#### [TASK]
Copy the data precisely, keeping every character.

INPUT DATA START

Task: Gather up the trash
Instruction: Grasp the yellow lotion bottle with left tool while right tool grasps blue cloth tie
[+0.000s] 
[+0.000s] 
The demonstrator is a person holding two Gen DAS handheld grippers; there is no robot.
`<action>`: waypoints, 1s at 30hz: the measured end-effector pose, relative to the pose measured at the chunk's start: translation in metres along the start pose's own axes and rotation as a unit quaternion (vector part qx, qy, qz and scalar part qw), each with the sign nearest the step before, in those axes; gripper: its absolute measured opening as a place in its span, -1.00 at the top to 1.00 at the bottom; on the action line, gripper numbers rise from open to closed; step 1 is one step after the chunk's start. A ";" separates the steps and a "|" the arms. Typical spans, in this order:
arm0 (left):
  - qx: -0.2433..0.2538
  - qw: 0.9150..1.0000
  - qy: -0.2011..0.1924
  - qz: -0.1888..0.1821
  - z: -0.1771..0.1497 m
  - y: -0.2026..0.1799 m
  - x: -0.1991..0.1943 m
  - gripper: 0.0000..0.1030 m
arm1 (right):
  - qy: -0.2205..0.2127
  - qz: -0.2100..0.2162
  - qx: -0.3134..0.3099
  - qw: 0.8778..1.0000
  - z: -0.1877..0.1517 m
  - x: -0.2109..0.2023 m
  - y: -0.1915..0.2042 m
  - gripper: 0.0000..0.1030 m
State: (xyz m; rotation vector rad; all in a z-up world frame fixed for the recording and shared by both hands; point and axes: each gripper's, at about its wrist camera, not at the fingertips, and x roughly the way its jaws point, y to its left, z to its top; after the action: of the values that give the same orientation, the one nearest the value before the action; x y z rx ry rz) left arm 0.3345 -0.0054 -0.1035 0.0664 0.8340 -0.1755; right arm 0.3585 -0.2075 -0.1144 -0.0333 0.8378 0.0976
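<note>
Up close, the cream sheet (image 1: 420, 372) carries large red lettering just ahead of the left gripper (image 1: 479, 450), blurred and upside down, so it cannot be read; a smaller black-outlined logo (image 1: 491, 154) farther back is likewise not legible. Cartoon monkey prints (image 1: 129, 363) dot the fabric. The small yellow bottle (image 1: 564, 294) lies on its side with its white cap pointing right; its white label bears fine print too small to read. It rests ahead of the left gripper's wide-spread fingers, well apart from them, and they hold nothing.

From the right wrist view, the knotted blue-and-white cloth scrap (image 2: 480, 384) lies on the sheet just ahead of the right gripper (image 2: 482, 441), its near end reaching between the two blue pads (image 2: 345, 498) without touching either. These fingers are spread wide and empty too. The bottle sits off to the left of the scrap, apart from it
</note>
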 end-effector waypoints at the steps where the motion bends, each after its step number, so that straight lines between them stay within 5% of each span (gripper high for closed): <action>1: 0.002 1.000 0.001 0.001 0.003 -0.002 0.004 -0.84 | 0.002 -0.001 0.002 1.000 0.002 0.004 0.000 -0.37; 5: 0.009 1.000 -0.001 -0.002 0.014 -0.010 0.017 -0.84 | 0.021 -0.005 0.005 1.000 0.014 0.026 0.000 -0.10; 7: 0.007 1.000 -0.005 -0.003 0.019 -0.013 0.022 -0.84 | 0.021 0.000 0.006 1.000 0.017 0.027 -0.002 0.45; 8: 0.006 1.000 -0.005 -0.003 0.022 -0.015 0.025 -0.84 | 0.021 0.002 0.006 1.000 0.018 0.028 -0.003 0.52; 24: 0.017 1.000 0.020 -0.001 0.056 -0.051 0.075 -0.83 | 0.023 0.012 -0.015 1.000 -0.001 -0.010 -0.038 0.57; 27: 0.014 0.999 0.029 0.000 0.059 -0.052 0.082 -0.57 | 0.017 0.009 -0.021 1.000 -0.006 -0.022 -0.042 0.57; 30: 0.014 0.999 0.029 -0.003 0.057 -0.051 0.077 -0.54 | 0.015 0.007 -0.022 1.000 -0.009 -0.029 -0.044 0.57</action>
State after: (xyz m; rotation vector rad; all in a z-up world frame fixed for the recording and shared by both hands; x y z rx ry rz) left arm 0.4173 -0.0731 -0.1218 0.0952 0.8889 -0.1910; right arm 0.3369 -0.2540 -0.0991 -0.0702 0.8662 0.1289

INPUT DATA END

#### [OUTPUT BELOW]
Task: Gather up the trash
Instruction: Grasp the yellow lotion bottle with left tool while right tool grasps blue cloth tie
[+0.000s] 
[+0.000s] 
The demonstrator is a person holding two Gen DAS handheld grippers; there is no robot.
`<action>`: waypoints, 1s at 30hz: the measured end-effector pose, relative to the pose measured at the chunk's start: translation in metres along the start pose's own axes and rotation as a unit quaternion (vector part qx, qy, qz and scalar part qw), each with the sign nearest the step before, in those axes; gripper: its absolute measured opening as a place in its span, -1.00 at the top to 1.00 at the bottom; on the action line, gripper numbers rise from open to closed; step 1 is one step after the chunk's start. A ";" separates the steps and a "|" the arms. Typical spans, in this order:
arm0 (left):
  - qx: -0.2433..0.2538
  - qw: 0.9150..1.0000
  - qy: -0.2011..0.1924
  - qz: -0.1888..0.1821
  - z: -0.1771..0.1497 m
  - y: -0.2026..0.1799 m
  - x: -0.1991..0.1943 m
  - gripper: 0.0000..0.1030 m
arm1 (right):
  - qy: -0.2205..0.2127
  - qz: -0.2100..0.2162
  - qx: -0.3134..0.3099
  - qw: 0.8778..1.0000
  - z: -0.1877..0.1517 m
  - x: -0.2109..0.2023 m
  - y: -0.1915..0.2042 m
  - gripper: 0.0000..0.1030 m
State: (xyz m; rotation vector rad; all in a z-up world frame fixed for the recording and shared by both hands; point and axes: each gripper's, at about its wrist camera, not at the fingertips, and x roughly the way its jaws point, y to its left, z to its top; after the action: of the values that give the same orientation, the one nearest the value before the action; x y z rx ry rz) left arm 0.3345 -0.0054 -0.1035 0.0664 0.8340 -0.1755; right arm 0.3585 -0.2075 -0.1144 -0.0333 0.8378 0.0976
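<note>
Up close, the cream sheet (image 1: 420, 372) carries large red lettering just ahead of the left gripper (image 1: 479, 450), blurred and upside down, so it cannot be read; a smaller black-outlined logo (image 1: 491, 154) farther back is likewise not legible. Cartoon monkey prints (image 1: 129, 363) dot the fabric. The small yellow bottle (image 1: 564, 294) lies on its side with its white cap pointing right; its white label bears fine print too small to read. It rests ahead of the left gripper's wide-spread fingers, well apart from them, and they hold nothing.

From the right wrist view, the knotted blue-and-white cloth scrap (image 2: 480, 384) lies on the sheet just ahead of the right gripper (image 2: 482, 441), its near end reaching between the two blue pads (image 2: 345, 498) without touching either. These fingers are spread wide and empty too. The bottle sits off to the left of the scrap, apart from it
</note>
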 end-effector waypoints at the steps where the motion bends, each after its step number, so that straight lines between them stay within 5% of each span (gripper high for closed): <action>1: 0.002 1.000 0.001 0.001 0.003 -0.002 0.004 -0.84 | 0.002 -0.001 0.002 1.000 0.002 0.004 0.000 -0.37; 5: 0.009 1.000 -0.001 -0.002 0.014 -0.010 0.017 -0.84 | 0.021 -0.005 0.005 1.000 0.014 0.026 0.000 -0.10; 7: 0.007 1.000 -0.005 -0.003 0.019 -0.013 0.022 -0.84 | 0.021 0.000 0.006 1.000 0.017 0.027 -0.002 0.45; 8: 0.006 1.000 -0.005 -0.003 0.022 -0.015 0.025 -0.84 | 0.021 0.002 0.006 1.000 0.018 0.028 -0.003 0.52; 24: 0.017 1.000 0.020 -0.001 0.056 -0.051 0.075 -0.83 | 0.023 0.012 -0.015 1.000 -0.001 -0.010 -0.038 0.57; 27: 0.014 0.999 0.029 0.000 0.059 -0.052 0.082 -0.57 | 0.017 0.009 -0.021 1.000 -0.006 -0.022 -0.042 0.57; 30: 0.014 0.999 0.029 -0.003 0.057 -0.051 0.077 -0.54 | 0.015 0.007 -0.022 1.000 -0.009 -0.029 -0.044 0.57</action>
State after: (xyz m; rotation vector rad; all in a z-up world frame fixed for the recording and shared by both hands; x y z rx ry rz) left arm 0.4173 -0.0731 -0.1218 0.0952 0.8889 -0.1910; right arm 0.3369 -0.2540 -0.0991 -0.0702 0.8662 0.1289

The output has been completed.